TQL Syntax

Overview

Deep Lake offers a performant SQL-based query engine for data analysis called "TQL" (Tensor Query Language).

TQL can be used directly against a dataset with ds.query(), or using the deeplake.query() method to span datasets.

When calling query() directly a dataset, there is no need to specify the "FROM" clause.

ds = deeplake.open("al://org_name/dataset_name")
result = ds.query("SELECT * WHERE id > 10")

However, when calling the static deeplake.query() on a dataset, the "FROM" clause is required, specifying the URL of the dataset(s) to query.

result = deeplake.query('SELECT * FROM "al://my_org/dataset_name" WHERE id > 10')

Quoting

String values should be wrapped with single quotes:

SELECT * WHERE contains(column_name, 'text_value')

Column or dataset names with special characters should be wrapped with double-quotes:

SELECT * WHERE contains("column-name", 'text_value')

SELECT * FROM "al://my_org/dataset" WHERE id > 10

Tip

Make sure to wrap double-quotes with escape characters in Python, or use different string quoting:

ds = deeplake.query("SELECT * WHERE contains(\"column-name\", 'text_value')")

ds = deeplake.query('SELECT * WHERE contains("column-name", \'text_value\')')

ds = deeplake.query("""
    SELECT * WHERE contains("column-name", 'text_value')
""")

Virtual Columns

Virtual columns are the result of a computation and are not columns in the Deep Lake dataset. However, they can be treated as columns in the API.

-- "score" is a virtual column
SELECT * FROM (SELECT column_1, column_2, <VECTOR_OPERATION> as score)
    ORDER BY score DESC LIMIT 10

-- "box_beyond_image" is a virtual column
SELECT *, any(boxes[:,0])<0 as box_beyond_image WHERE ....

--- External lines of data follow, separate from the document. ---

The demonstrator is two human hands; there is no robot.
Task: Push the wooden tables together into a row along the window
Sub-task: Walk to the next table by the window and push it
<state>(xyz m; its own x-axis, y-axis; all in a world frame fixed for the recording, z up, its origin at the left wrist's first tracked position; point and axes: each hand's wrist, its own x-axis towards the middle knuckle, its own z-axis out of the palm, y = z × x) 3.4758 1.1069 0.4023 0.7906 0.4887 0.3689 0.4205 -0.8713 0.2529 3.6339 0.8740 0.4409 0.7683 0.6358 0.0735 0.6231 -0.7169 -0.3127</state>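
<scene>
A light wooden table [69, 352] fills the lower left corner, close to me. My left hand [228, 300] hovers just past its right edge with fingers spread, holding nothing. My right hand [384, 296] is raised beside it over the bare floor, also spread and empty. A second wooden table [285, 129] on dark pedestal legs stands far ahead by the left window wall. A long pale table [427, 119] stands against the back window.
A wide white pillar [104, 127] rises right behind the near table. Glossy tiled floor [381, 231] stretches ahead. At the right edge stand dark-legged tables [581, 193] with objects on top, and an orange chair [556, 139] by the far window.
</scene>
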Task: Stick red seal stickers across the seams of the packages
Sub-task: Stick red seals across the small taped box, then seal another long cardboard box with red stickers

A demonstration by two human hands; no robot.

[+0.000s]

-- "column_sum" is a virtual column
-- When combining embedding search with filtering (where conditions),
-- the filter condition is evaluated prior to the embedding search.
SELECT *, column_1 + column_3 as column_sum WHERE ......

Keywords

Most common SQL keywords are supported in TQL, including:

AND, OR, NOT

Standard logical operators

SELECT * WHERE contains(column_name, 'text_value')
    and NOT contains(column_name_2, numeric_value)

SELECT * WHERE contains(column_name, 'text_value')
    or column_name_2 == numeric_value

SELECT * WHERE (contains(column_name, 'text_value')
    and shape(column_name_2)[dimension_index]>numeric_value)
    or contains(column_name, 'text_value_2')

JOIN

With Deep Lake, you can use JOIN to combine data from two datasets regardless of where they live.

SELECT * FROM "s3://bucket/users" AS users JOIN "az://other_bucket/likes" AS likes on users.id == likes.user_id

UNION and INTERSECT

UNION and INTERSECT are used to combine or intersect the results of two queries

(SELECT * WHERE contains(column_name, 'value'))
    intersect (SELECT * WHERE contains(column_name, 'value_2'))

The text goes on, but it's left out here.